[What the task requires] Give back only the lines in the records below from the one with "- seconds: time" to the one with "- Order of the", both inclusive, word for word.

[Excerpts from a dataset]
*** Block opens ***
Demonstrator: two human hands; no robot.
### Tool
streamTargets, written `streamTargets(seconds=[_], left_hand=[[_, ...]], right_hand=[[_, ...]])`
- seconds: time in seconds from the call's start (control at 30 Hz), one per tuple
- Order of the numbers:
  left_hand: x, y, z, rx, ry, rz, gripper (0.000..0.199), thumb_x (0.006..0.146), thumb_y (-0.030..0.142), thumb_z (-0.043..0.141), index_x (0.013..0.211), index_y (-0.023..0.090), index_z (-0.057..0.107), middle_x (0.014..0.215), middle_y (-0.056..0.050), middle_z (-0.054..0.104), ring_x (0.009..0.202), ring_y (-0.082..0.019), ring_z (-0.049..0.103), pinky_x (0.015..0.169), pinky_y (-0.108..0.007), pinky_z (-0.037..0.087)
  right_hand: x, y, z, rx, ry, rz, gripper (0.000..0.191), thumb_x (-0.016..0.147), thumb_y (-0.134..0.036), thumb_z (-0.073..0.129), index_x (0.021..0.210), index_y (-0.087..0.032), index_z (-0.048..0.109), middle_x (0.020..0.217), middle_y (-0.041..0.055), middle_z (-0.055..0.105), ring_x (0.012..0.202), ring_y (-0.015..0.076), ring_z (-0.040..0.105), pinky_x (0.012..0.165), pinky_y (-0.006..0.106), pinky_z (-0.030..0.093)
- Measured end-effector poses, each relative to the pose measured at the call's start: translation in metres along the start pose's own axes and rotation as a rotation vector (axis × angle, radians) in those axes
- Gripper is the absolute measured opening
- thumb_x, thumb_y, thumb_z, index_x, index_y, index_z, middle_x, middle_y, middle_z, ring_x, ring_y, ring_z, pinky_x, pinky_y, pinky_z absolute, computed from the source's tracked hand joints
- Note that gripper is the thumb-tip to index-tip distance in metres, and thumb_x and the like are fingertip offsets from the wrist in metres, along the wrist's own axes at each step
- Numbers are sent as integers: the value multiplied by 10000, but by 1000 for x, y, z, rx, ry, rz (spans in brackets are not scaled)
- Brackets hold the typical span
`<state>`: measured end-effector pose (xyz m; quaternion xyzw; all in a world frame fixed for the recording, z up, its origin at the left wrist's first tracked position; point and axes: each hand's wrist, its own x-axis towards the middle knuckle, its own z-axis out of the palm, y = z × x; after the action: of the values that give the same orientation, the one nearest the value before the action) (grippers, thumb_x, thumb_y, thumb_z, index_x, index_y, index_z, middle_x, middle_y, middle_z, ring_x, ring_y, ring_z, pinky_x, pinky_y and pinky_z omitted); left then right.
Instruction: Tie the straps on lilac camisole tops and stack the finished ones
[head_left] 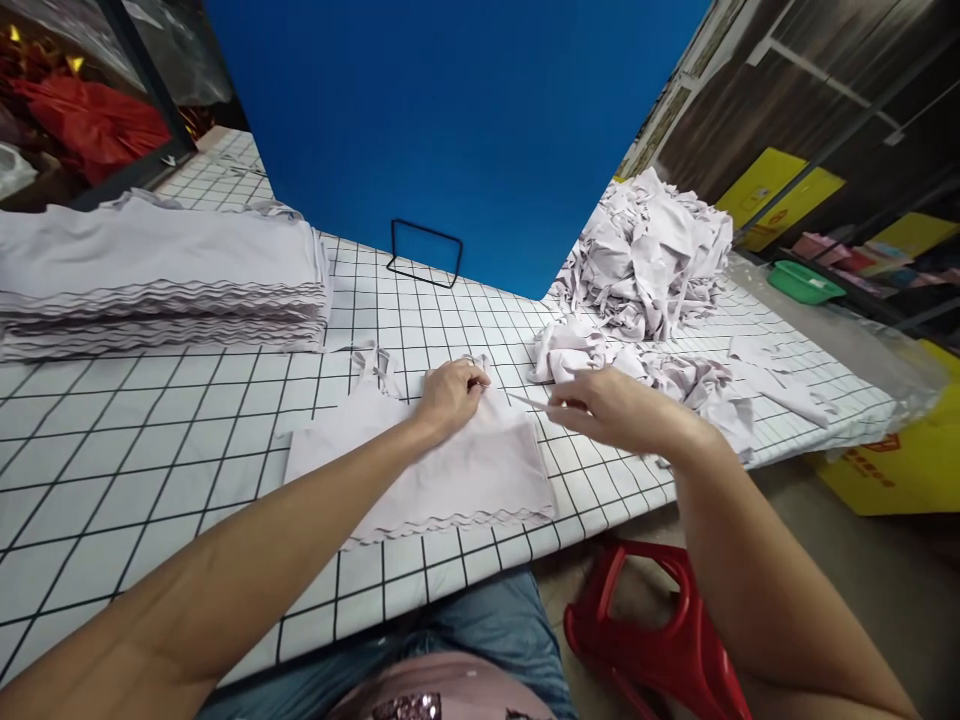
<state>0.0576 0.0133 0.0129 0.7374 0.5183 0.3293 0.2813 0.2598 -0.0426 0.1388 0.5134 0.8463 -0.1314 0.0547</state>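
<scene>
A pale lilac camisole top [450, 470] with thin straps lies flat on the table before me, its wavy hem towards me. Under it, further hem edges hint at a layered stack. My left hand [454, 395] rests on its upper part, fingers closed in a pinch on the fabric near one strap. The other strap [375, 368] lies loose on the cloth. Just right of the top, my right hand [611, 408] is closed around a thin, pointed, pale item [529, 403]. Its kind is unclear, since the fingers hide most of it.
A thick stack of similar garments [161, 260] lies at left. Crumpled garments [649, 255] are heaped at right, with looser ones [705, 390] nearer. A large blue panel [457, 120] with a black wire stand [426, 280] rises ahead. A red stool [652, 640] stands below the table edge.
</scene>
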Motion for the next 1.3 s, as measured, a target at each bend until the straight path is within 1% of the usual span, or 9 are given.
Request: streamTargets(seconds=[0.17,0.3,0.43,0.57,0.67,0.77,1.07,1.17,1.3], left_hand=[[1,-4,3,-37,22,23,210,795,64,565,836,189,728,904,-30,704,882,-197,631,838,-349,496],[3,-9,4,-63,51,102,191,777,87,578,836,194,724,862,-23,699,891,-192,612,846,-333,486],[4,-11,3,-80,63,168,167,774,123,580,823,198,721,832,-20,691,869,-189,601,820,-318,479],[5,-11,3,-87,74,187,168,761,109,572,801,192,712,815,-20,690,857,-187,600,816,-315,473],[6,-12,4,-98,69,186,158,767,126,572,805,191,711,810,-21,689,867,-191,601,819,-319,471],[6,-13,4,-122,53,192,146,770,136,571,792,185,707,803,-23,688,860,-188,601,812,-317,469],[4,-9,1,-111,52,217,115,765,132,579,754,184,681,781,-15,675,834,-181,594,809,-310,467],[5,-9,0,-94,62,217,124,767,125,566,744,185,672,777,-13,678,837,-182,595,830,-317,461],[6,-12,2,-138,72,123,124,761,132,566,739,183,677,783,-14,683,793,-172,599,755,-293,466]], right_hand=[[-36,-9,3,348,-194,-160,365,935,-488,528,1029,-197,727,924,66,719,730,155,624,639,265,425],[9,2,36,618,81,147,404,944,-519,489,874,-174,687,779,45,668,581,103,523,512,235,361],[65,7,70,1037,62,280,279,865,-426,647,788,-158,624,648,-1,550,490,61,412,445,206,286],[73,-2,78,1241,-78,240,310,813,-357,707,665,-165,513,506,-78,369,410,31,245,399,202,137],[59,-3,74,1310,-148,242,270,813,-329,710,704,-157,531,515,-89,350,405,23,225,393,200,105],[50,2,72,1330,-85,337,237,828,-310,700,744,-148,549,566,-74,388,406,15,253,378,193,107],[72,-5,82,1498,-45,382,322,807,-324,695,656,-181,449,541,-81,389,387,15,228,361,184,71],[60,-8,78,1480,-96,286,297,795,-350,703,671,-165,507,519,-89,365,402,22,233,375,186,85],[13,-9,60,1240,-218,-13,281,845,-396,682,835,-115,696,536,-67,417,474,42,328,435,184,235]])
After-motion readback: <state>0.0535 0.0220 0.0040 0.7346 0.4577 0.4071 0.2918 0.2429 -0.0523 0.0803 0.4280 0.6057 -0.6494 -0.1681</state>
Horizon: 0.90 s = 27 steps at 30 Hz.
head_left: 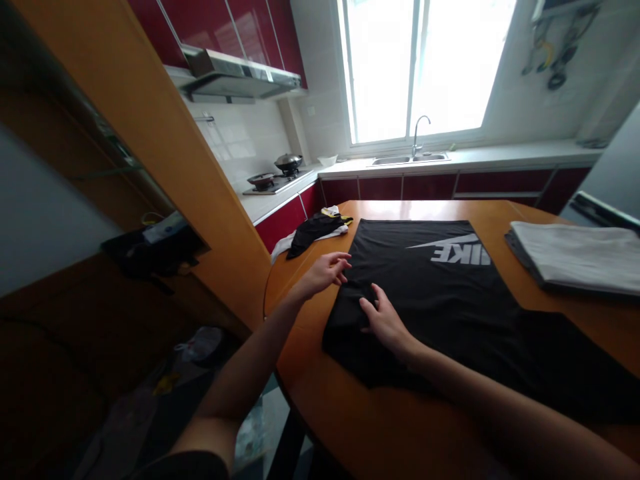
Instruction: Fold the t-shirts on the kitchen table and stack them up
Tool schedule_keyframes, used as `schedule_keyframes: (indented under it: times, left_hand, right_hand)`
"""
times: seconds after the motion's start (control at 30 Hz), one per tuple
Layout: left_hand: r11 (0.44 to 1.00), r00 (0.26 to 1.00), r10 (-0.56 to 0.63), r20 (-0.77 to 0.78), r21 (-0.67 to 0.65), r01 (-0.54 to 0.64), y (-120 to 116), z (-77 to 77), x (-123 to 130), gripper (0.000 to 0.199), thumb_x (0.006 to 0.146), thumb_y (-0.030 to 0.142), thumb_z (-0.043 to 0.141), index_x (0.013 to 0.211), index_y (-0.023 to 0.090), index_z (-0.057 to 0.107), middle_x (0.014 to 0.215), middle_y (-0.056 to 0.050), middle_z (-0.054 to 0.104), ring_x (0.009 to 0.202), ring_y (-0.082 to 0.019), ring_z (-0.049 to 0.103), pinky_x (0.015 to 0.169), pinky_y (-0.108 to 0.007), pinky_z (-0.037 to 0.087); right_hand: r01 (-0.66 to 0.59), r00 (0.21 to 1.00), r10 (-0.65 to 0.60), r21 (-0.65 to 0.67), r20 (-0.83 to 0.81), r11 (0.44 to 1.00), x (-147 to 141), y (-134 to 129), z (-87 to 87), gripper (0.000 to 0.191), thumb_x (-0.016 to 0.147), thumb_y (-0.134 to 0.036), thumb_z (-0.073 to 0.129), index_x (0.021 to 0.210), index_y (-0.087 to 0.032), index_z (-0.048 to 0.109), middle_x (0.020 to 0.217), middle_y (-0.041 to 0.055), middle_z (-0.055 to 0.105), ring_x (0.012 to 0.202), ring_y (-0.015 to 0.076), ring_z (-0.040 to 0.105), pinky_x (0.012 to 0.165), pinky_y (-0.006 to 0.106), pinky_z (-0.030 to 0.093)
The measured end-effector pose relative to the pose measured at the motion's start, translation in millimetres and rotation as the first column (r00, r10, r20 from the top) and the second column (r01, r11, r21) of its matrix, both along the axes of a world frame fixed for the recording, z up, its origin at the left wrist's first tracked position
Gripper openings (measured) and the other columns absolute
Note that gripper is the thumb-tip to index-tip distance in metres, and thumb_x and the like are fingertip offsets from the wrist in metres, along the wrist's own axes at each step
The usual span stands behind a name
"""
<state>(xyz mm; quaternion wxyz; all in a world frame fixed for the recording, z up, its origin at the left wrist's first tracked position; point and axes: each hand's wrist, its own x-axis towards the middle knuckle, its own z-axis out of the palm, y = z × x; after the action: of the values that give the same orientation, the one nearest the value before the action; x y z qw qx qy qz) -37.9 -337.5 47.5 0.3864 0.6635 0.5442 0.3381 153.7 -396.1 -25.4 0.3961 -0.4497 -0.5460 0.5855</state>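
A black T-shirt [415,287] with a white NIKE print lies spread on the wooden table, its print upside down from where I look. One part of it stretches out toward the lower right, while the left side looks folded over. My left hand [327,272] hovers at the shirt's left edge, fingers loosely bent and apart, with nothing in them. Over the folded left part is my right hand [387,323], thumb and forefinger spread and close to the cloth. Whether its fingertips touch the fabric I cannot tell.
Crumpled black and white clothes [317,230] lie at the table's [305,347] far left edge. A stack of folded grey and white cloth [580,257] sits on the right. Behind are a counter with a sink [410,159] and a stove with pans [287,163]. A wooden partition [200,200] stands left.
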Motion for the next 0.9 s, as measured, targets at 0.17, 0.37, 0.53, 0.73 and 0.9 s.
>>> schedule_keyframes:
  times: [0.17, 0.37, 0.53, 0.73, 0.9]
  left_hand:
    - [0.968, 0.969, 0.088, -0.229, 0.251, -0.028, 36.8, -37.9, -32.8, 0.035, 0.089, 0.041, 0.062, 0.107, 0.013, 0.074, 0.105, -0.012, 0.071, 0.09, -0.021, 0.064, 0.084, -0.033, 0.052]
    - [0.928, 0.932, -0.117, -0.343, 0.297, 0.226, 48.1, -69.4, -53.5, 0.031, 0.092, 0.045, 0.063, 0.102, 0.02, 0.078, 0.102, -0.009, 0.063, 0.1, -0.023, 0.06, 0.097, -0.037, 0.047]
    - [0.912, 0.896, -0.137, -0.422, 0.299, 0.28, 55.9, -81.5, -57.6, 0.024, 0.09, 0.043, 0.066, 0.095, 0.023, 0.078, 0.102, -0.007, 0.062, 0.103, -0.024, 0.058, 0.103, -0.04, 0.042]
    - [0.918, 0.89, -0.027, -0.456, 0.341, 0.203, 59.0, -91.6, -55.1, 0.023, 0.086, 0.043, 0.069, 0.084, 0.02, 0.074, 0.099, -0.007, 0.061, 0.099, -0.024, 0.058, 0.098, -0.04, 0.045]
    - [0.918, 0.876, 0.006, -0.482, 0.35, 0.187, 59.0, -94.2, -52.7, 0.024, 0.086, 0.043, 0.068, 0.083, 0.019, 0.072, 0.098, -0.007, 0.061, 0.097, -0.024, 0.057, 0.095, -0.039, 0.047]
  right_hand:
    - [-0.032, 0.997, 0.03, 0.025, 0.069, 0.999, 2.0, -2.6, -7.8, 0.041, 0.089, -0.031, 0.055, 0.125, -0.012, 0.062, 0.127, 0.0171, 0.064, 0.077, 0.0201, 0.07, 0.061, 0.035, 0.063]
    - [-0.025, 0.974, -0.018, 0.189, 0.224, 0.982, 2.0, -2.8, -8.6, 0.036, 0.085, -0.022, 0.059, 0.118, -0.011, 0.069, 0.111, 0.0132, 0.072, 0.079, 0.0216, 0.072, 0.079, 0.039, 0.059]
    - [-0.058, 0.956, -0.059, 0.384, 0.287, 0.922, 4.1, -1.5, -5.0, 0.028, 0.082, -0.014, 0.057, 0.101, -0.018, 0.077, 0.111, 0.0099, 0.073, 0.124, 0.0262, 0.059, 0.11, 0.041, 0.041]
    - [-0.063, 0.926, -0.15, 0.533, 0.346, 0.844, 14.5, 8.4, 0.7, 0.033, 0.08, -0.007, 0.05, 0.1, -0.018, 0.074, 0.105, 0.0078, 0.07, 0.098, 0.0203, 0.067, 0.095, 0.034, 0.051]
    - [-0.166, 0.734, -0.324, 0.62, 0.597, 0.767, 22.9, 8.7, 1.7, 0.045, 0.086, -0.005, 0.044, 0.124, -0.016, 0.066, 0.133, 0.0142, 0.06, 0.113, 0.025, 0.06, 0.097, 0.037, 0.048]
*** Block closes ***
[Solution for this problem]
- seconds: time in seconds from the call's start (control at 30 Hz), one per tuple
- Order of the numbers:

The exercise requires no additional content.